Catrame di carbone sulle tele
Data la venerabile e costante presenza dell’indaco e della robbia nella storia dell’arte, ci si sarebbe potuti aspettare che i coloranti derivati dal catrame di carbone e i loro discendenti avessero un impatto straordinario sulla pittura. Alcuni artisti del tardo Ottocento avrebbero invece preferito che ciò non accadesse. Jean-Georges Vibert sostenne che i colori all’anilina erano «una catastrofe per la pittura» e pretese che fossero subito eseguiti dei test sui nuovi materiali. Il problema stava proprio nella loro bellezza: questa attrattiva si rivelava spesso una falsa promessa, perché le lacche pigmento prodotte coi nuovi colori tendevano ad alterarsi o a sbiadire rapidamente.
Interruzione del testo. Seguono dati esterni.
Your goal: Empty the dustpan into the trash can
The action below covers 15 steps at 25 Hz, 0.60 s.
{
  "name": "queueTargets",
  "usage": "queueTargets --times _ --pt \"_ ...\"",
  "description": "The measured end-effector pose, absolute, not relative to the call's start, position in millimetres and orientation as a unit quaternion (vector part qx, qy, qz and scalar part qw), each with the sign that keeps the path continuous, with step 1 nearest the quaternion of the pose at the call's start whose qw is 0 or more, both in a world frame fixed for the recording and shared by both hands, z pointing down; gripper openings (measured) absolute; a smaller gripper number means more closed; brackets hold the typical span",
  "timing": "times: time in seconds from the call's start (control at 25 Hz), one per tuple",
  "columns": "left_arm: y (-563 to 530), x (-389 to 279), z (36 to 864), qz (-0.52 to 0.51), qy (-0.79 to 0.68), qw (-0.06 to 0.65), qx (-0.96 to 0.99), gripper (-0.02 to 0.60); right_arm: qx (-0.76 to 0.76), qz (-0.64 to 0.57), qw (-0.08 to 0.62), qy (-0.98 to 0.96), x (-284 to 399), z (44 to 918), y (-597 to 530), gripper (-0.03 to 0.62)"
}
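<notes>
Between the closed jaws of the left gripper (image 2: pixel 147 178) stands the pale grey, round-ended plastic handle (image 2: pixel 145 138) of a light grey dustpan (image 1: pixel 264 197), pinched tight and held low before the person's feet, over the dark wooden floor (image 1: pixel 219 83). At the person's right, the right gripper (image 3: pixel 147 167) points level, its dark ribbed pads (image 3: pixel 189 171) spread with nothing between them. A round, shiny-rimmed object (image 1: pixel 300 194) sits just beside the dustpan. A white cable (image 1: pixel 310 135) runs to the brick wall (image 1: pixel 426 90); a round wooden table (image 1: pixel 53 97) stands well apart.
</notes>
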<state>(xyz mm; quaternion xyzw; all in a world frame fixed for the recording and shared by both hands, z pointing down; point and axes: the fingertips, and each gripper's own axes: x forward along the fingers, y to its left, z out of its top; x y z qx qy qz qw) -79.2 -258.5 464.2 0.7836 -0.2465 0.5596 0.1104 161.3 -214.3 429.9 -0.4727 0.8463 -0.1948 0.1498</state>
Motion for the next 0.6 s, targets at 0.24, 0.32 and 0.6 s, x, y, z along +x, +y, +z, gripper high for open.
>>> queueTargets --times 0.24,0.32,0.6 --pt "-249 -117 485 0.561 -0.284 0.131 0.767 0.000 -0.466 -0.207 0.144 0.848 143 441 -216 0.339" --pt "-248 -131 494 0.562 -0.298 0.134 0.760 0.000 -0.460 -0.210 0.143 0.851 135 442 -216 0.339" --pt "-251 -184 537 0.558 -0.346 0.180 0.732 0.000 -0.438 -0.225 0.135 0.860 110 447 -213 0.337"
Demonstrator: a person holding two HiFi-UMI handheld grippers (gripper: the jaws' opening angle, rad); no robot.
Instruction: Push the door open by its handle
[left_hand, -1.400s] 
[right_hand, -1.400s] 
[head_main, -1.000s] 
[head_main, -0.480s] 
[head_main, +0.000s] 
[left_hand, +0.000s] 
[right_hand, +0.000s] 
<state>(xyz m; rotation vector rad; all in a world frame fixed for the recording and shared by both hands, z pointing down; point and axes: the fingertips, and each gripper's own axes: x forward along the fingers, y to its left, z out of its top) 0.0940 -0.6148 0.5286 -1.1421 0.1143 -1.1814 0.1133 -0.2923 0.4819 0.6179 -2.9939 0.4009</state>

Secondo Max Doerner «la loro introduzione frettolosa e sconsiderata nella pittura fu causa di danni rilevanti». Vincent Van Gogh fu uno di quelli che non diedero retta alle ammonizioni... e un’effimera lacca all’eosina che egli prediligeva ha devastato alcune delle sue opere.
Quando i colori derivati dal catrame di carbone furono presentati per la prima volta ai pittori, il loro deterioramento era talmente rapido – si verificava nel giro di pochi giorni – che i nuovi materiali acquistarono ben presto una pessima reputazione. Per questo motivo non compaiono spesso nell’arte del XIX secolo. Nella lista dei pigmenti raccomandati come «adatti per la pittura a olio» redatta da Arthur P. Laurie nel suo studio sui materiali per pittori del 1960, non figura un solo colore basato su un pigmento sintetico, a parte le lacche di alizarina.
Questo eccesso di cautela era tuttavia ingiustificato. Benché fosse saggio diffidare dei coloranti derivati dal catrame di carbone prima della fine del secolo, in seguito la situazione migliorò leggermente. Nel 1907 i fabbricanti di colori sintetici per Belle Arti si accordarono per sottoporre i propri prodotti a test di stabilità per parecchi anni, prima di immetterli sul mercato.
Ci si era già accorti che la lacca di alizarina era un pigmento più duraturo della lacca di robbia naturale, e venne deciso che gli altri colori sintetici dovessero essere altrettanto affidabili prima di offrirli ai pittori.21 Il resoconto di Doerner su quanto accadde in seguito, tuttavia, non stupirà chi conosce bene la realtà del mondo degli affari: «Disgraziatamente, gli accordi furono violati da un produttore, e gli altri ben presto lo seguirono per far fronte alla concorrenza. Ne scaturirono dichiarazioni entusiastiche e pubblicità esagerata, che dovevano essere seguite da una più pacata considerazione dei fatti».22
I gialli limone ricavati dal catrame di carbone, per esempio, pubblicizzati come materiali più brillanti e duraturi dei già affermati gialli al cromo e cadmio, si rivelarono essere esattamente il contrario. Ma a poco a poco il grano fu separato dal loglio. Nel 1911 vennero introdotti in Germania i cosiddetti pigmenti Hansa, affini agli azocoloranti; il giallo Hansa G si dimostrò anche più stabile della lacca di alizarina. Perfino il diffidente Doerner consigliò l’uso del giallo sintetico indantrene della IG Farben, mescolato con giallo cadmio, come sostituto per il giallo indiano dorato, e il rosa brillante indantrene come colore affidabile, a metà strada tra il vermiglione e la lacca di robbia chiara. Il rosso indelebile Helio, sempre della IG Farben, soggiunge, potrebbe essere usato per sostituire il vermiglione, e il blu indantrene per il blu di Prussia. Se si desiderava un azzurro verdastro, negli anni Quaranta la lacca azzurra di ftalocianina era considerata una scelta del tutto sicura.
Verso la metà del XX secolo, i pittori, alle prese con centinaia di colori basati su tinte sintetiche (fig. 9.1), scoprirono che le loro decisioni non erano certo facilitate dalla discutibile scelta dei nomi da parte dei produttori, i quali non si facevano scrupolo di battezzare un nuovo pigmento col nome di un suo equivalente classico, come se avessero deciso che "giallo indiano", "vermiglione" e "blu cobalto" non indicassero una sostanza ben precisa ma una tonalità. «Spesso si inventano i nomi e le miscele più arbitrari e fantasiosi», si lamentava Doerner nel 1934, «che è impossibile controllare ed è quindi meglio evitare.» Ma, in ultima analisi, non era possibile ignorare i colori sintetici... e i pittori non ne avevano la minima intenzione; per molti di loro i nuovi materiali non rappresentavano unicamente una quantità di sfumature inedite sulla tavolozza, ma qualcosa di più significativo: erano l’emblema di una nuova epoca, in cui la tecnologia regnava sovrana.